**EXERCISE OBJECTIVE**. For the string "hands", report how many lines in the records below contain it, and nothing more.

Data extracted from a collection
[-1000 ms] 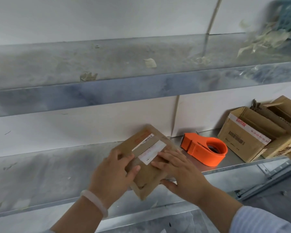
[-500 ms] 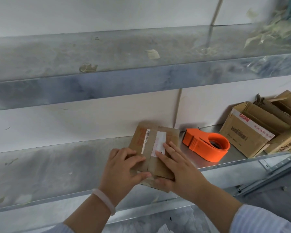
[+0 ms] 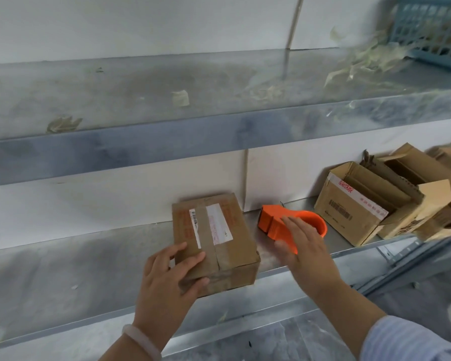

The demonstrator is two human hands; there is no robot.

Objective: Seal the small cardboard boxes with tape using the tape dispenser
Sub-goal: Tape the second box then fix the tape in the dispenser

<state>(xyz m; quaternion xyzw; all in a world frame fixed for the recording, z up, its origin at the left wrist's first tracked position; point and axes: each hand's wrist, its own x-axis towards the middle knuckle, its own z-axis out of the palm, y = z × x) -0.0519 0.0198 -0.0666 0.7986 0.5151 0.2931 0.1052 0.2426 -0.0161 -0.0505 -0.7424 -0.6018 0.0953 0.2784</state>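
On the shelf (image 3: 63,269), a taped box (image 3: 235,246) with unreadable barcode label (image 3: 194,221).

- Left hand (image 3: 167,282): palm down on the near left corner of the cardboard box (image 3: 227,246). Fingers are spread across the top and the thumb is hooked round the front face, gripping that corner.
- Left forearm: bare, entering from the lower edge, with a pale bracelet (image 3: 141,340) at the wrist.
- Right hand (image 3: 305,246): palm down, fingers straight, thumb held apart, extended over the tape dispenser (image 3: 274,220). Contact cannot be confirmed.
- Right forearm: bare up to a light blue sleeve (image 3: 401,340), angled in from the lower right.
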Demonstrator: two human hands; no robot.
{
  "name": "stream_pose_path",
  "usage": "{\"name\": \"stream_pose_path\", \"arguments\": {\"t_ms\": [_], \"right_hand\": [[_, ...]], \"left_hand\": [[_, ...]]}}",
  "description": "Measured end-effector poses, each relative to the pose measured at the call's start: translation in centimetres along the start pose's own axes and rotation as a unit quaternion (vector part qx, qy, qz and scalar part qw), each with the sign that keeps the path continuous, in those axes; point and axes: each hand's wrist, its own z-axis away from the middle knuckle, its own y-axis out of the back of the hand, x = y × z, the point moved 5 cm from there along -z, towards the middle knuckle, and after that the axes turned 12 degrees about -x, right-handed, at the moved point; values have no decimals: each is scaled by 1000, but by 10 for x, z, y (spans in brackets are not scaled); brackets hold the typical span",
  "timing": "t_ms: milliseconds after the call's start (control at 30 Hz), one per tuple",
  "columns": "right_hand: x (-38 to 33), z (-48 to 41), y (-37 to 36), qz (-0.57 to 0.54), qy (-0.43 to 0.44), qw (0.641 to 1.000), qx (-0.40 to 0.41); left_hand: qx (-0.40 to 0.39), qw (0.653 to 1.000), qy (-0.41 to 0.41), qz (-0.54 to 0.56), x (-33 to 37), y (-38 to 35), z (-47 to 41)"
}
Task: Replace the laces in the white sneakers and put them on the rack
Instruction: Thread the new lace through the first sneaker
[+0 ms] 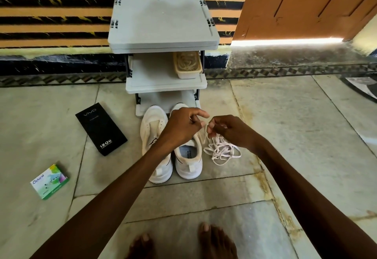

**EXERCISE OUTPUT**. 2